Schematic overview of the optimized P. digitatum protoplast transformation and mutant selection protocols. Modified steps from [23] are highlighted in yellow. Briefly, for protoplast generation, conidia were cultured in PdTM for 48 h instead of 24 h. After transformation, up to two additional selection steps were effectuated by streaking individual transformants on PdMM plates supplemented with the phleomycin antibiotic (bleO). See main text for more details

For transformation, 200 µL of protoplasts (1 × 107 protoplasts/mL) were mixed with 50 µL of solution C and a maximum of 10 µL DNA solution containing 3 µg of each pLM-AMA15.0 plasmid. The mix was incubated on ice for 20 min. After incubation, 2 mL of solution C were added and, after 5 more min of incubation, 2 mL of solution B were poured to the protoplast suspension. Finally, protoplasts were spread over phleomycin (BleO)-containing square plates (35 µg/mL) of P. digitatum minimal medium sucrose (PdMMS) for regeneration and selection. For each experiment, two replicates were performed for each target gene. Additionally, untransformed protoplasts were spread over selective and non-selective plates as negative and regeneration controls of protoplast’s viability, respectively. All plates were incubated at 25 ºC until sporulated colonies were observed (between 5 and 7 days).
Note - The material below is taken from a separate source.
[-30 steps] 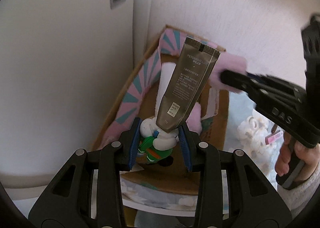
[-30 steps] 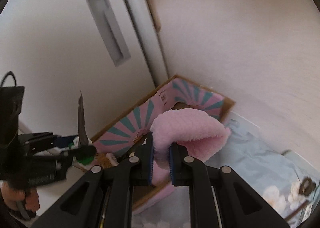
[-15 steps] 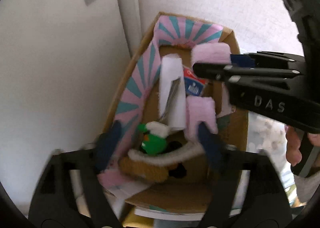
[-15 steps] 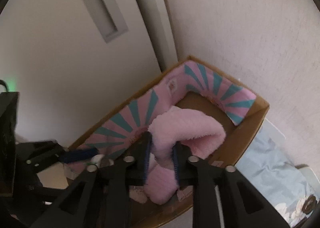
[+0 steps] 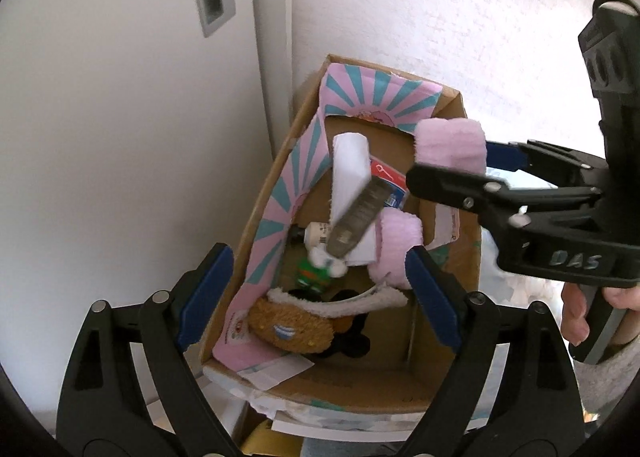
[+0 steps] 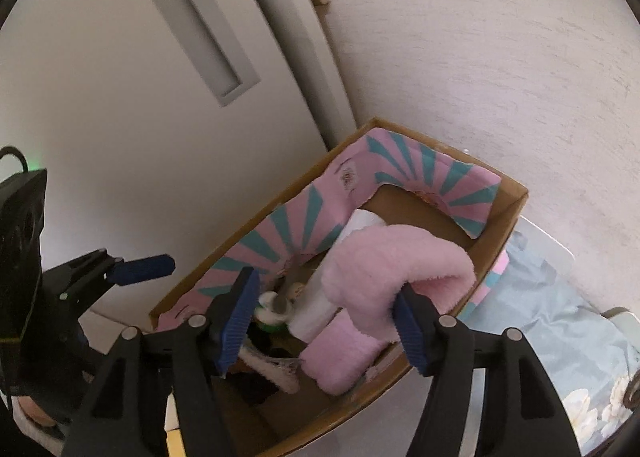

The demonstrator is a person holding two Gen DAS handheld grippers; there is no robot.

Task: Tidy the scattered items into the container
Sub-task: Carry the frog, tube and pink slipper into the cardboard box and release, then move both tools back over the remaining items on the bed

Transformants were picked and streaked in selective PdMM plates supplemented with phleomycin (35 µg/mL) for one (in the case of target genes with associated phenotypical changes) or two rounds (for genes without visual phenotypes). Single colonies were finally picked and transferred to 24-well PDA selective plates and genomic DNA was isolated for each colony (NZY Tissue gDNA Isolation kit, nzytech). Mutants were confirmed by PCR amplification (BIOTAQ™ DNA Polymerase, Bioline) and subsequent Sanger sequencing using primers indicated in Supp. Table S1. Multiple sequence alignments against parental gene sequences were effectuated with the Geneious Aligner (Geneious Prime® 2023.0.4) to confirm gene editing. Finally, the verified CRISPR/Cas9 mutants were streaked on non-selective PDA plates for at least four rounds to cure the strains from the plasmid. Curation was confirmed by a last streak in selective PDA plates to verify their inability to grow in the presence of the phleomycin antibiotic and by PCR from genomic DNA of the cured mutants using specific oligonucleotides to amplify the phleomycin cassette present in the plasmid (Supp. Table S1).